Aloysius Attah, Onitsha
A civil society organisation, the International Society for Civil Liberties and Rule of Law, Intersociety, said no fewer than 360 defenceless citizens, mostly Christians, were killed in Nigeria by Islamic extremists, in October 2018.
The group, in a shocking statistics released yesterday, in Onitsha, Anambra State, signed by its Chairman, Board of Trustees, Emeka Umeagbalasi, said the killings mostly took place in the Middle Belt Region of Nigeria, particularly in the states of Kaduna (Southern part), Plateau, Adamawa, Benue and Borno (Northeast) and were perpetrated by state actor and non-state actor Jihadists.
The group expressed regret that such killings perpetrated in the name of “Islam,” were done with reckless abandon, despite heavy presence and deployment of soldiers in all the 36 states of the federation and Abuja.
“The continuation and escalation of the killings, mostly targeted at Christians, are also politically motivated, whereby those perpetrating same and their backers in the corridors of power, who brazenly aid and abet them are hailed among largely illiterate Muslim population in the North as “true defenders of Allah and Islamic Faith.
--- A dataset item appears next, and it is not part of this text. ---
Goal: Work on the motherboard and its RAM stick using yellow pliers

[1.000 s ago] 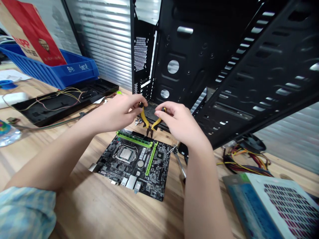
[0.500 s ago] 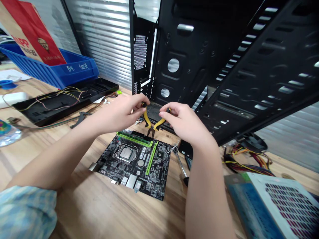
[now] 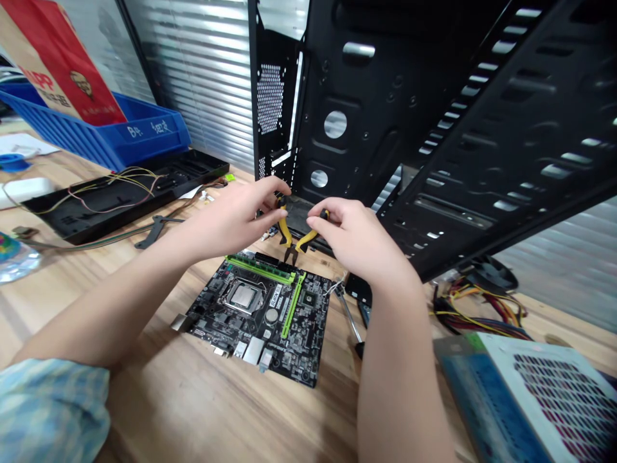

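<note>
A pair of pliers [image 3: 303, 242] with yellow and black handles is between my two hands, its dark jaws pointing toward me and slightly parted. My left hand [image 3: 243, 215] pinches the end of one handle; my right hand [image 3: 349, 233] pinches the other. The handles are spread apart. Just below the jaws, at its far edge, lies a black motherboard [image 3: 255, 321] flat on the table. It carries a processor [image 3: 242, 296] in its socket, lime-green slots [image 3: 292, 308] and a round coin battery [image 3: 272, 316].
A black computer case [image 3: 366, 128] stands open behind my hands. At right are a power supply [image 3: 520, 386], bundled cables [image 3: 482, 315] and a screwdriver [image 3: 351, 318]. On the left are a blue bin [image 3: 139, 138] holding a paper bag [image 3: 72, 64], and a black panel [image 3: 110, 199] with thin wires.
Almost nothing differs. Both hands keep their grip on the plier handles, and the pliers stay over the motherboard's far edge; the view has shifted very slightly.
</note>
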`<action>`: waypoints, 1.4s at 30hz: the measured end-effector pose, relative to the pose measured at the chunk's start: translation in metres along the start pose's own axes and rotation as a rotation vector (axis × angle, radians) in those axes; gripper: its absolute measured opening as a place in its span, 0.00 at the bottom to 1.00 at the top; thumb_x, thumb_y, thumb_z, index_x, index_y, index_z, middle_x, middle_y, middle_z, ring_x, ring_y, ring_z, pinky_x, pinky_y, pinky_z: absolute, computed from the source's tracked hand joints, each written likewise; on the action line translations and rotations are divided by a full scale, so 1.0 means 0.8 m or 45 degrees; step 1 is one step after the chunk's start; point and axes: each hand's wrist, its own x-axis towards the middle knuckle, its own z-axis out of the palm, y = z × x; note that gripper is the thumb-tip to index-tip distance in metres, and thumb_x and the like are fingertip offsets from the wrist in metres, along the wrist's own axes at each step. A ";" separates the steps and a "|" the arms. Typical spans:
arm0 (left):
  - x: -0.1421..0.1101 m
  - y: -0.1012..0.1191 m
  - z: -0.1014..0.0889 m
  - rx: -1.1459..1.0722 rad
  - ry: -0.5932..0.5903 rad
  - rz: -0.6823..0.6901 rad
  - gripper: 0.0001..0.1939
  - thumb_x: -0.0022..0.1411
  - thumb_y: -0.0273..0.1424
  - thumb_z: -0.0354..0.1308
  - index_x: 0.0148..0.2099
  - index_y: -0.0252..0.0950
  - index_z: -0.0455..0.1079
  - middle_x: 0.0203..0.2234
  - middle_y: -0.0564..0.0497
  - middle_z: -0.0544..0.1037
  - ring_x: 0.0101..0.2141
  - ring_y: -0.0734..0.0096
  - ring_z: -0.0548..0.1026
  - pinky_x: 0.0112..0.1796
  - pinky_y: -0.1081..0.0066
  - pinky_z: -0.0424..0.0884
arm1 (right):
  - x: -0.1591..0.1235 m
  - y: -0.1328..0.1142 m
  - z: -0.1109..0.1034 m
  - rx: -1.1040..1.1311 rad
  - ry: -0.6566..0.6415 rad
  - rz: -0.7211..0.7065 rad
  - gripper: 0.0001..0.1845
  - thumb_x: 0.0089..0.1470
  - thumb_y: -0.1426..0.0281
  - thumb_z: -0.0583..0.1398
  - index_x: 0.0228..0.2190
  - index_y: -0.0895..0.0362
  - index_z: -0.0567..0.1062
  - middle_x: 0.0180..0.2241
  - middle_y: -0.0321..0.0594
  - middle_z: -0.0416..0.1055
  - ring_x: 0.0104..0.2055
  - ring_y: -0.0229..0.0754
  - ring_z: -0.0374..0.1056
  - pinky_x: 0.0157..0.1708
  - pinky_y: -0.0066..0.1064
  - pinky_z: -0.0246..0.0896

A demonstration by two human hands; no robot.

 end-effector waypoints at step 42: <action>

This is capable of galloping their electoral popularity among the illiterate Muslim population in the North, ahead of the country’s presidential poll in February 2019.
“By Jihadists or Islamic extremists, they are perpetrators, aiders and abettors of anti Christian violence, including killing and burning or destruction of faith-linked and individual property belonging to members of the Christian faith or members of the rival Muslim religion (i.e. Shiites). Jihadists in the present Nigeria are divided into state-actor Jihadists and non-state actor Jihadists.
“While the former are drawn from fundamental Islamists in the country’s central and regional corridors of power, including military commanders and some top elected and appointed public office holders, the latter are drawn from fanatical or violent Islamists, including terrorist Fulani Herdsmen and Boko Haram insurgents or randomly mobilised ethno-religious groups or violent actors” the group said.
Giving a breakdown of the killings, Intersociety said no fewer than 135 Christian lives were lost in Kaduna State in the month of October; specifically between 18th and 21st October 2018 while Muslims are most likely to have lost 15 lives or less in the massacre owing to disproportion of the violence and associated reprisals.